The perception of what artificial intelligence was capable of began to change when chess grand master and world champion Garry Kasparov lost to Deep Blue, IBM’s chess-playing program, in 1997. Deep Blue, it was felt, had breached the domain of a cerebral activity considered the exclusive realm of human intellect. This was not because of something technologically new: in the end, chess was felled by the brute force of faster computers and clever heuristics. But if chess is considered the game of kings, then the east Asian board game Go is the game of emperors.
Significantly more complex, requiring even more strategic thinking, and featuring an intricate interweaving of tactical and strategical components, it posed an even greater challenge to artificial intelligence. Go relies much more on pattern recognition and subtle evaluation of the general positions of playing pieces. With a number of possible moves per turn an order of magnitude greater than chess, any algorithm trying to evaluate all possible future moves was expected to fail.
Until the early 2000s, programs playing Go progressed slowly, and could be beaten by amateurs. But this changed in 2006, with the introduction of two new techniques. First was the Monte Carlo tree search, an algorithm that rather than attempting to examine all possible future moves instead tests a sparse selection of them, combining their value in a sophisticated way to get a better estimate of a move’s quality. The second was the (re)discovery of deep networks, a contemporary incarnation of neural networks that had been experimented with since the 1960s, but which was now cheaper, more powerful, and equipped with huge amounts of data with which to train the learning algorithms.

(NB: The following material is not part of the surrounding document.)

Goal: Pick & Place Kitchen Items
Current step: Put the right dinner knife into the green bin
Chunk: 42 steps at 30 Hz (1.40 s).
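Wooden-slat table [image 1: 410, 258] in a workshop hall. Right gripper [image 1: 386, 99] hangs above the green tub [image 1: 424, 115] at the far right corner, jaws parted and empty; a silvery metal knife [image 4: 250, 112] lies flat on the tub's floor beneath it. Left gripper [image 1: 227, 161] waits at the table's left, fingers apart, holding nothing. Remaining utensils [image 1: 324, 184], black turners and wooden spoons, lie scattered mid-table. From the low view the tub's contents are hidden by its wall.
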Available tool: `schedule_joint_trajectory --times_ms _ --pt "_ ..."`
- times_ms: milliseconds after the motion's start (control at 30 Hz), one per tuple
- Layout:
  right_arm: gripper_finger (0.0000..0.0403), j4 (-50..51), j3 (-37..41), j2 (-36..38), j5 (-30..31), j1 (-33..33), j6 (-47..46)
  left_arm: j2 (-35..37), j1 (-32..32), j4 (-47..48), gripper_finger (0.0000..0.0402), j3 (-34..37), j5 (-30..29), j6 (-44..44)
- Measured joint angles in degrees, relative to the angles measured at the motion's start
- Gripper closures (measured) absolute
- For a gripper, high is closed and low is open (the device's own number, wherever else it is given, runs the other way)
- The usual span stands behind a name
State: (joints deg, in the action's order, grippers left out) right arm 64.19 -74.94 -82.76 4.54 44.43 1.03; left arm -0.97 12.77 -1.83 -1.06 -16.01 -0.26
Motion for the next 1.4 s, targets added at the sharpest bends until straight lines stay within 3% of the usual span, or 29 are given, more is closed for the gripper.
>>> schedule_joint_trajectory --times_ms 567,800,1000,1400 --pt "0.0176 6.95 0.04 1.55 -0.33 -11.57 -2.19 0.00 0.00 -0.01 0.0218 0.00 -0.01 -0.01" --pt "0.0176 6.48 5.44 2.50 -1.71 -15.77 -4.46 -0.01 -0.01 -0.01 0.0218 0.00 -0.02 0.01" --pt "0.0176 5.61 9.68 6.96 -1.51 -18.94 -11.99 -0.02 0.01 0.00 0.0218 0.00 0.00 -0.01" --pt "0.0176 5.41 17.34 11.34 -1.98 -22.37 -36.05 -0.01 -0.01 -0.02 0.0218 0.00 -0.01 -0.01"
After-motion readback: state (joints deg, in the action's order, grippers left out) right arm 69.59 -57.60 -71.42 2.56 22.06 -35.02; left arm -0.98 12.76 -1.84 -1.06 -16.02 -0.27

The combination of these techniques saw a drastic improvement in Go-playing programs, and ultimately Google DeepMind’s AlphaGo program beat Go world champion Lee Sedol in March 2016. Now that Go has fallen, where do we go from here?
The future of AI is in physical form
Following Kasparov’s defeat in 1997, scientists considered that the challenge for AI was not to conquer some cerebral game. Rather, it needed to be physically embodied in the real world: football.
Football is easy for humans to pick up, but to have a humanoid robot running around a field on two legs, seeing and taking control of the ball, communicating under pressure with teammates, and all mostly without falling over, was considered completely out of the question in 1997. Only a handful of laboratories were able to design a walking humanoid robot. Led by Hiroaki Kitano and Manuela Veloso, the ambitious goal set that year was to have by 2050 a team of humanoid robots able to play a game of football against the world champion team according to FIFA rules, and win. And so the RoboCup competition was born.
The RoboCup tournament held its 20th competition in Leipzig this year. Its goal has always been to improve and challenge the capacity of artificial intelligence and robotics, not in the abstract but in the much more challenging form of physical robots that act and interact with others in real time. In the years since, many other organisations have recognised how such competitions boost technological progress.
The first RoboCup featured only wheeled robots and simulated 2D football leagues, but soon leagues that permitted Sony’s four-legged AIBO robot dogs were introduced and, since 2003, humanoid leagues. In the beginning, the humanoids’ game was quite limited, with very shaky robots attempting quivering steps, and where kicking the ball almost invariably caused the robot to fall. In recent years, their ability has significantly improved: many labs now boast five or six-a-side humanoid robot teams.
No ordinary ballgame
In order to push competitors on to reach the goal of a real football match by 2050, the conditions are made harder every year. Last year, the green carpet was replaced by artificial turf, and the goalposts and the ball coloured white. This makes it harder for robots to maintain stability and poses a challenge of recognising the goals and ball. So while the robots may seem less capable this year than the year before, it’s because the goalposts are moving.
The tasks involved in playing football, although much more intuitive to humans than chess or Go, are a major challenge for robots. Technical problems of hitherto unimaginable complexity have to be solved: timing a kick while running, identifying the ball against a glaring sun, running on wet grass, providing the robot with sufficient energy for 45 minutes’ play, even the materials that go into constructing a robot can’t disintegrate during a forceful game. Other problems to be solved will define important aspects of our life with robots in the future: when a robot collides with a human player, who can take how much damage? If humans commit fouls, may a robot foul back?
RoboCup offers up in miniature the problems we face as we head towards intelligent robots interacting with humans. It is not in the cerebral boardgames of chess or Go, but here on the pitch in the physical game of football that the frontline of life with intelligent robots is being carved out.